Your result will be the set of lines with "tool", copied from the material below.

━━━━━ Information provided

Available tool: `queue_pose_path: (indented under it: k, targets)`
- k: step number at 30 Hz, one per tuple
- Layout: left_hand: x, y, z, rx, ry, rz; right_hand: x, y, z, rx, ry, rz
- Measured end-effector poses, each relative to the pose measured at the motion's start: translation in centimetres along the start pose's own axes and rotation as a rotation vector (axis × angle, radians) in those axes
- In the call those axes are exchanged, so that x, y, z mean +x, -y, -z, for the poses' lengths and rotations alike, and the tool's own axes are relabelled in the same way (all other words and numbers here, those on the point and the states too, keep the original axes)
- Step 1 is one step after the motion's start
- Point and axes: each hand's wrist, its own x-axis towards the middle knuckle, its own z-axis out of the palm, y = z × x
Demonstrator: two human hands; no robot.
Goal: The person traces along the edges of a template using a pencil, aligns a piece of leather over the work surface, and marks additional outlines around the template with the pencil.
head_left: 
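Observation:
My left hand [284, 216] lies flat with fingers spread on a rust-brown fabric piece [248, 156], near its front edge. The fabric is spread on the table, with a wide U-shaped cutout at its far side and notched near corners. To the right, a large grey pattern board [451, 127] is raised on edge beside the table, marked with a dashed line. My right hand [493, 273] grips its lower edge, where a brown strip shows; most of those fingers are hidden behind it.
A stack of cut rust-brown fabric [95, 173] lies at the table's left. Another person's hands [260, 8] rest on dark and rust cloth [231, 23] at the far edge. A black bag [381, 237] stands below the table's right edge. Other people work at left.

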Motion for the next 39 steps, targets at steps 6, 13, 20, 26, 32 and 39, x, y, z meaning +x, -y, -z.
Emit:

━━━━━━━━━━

▶ [Exercise result]
Available tool: `queue_pose_path: (indented under it: k, targets)`
- In the call those axes are exchanged, so that x, y, z mean +x, -y, -z, for the poses' lengths and rotations alike, and the tool's own axes are relabelled in the same way (all other words and numbers here, those on the point and the states too, keep the original axes)

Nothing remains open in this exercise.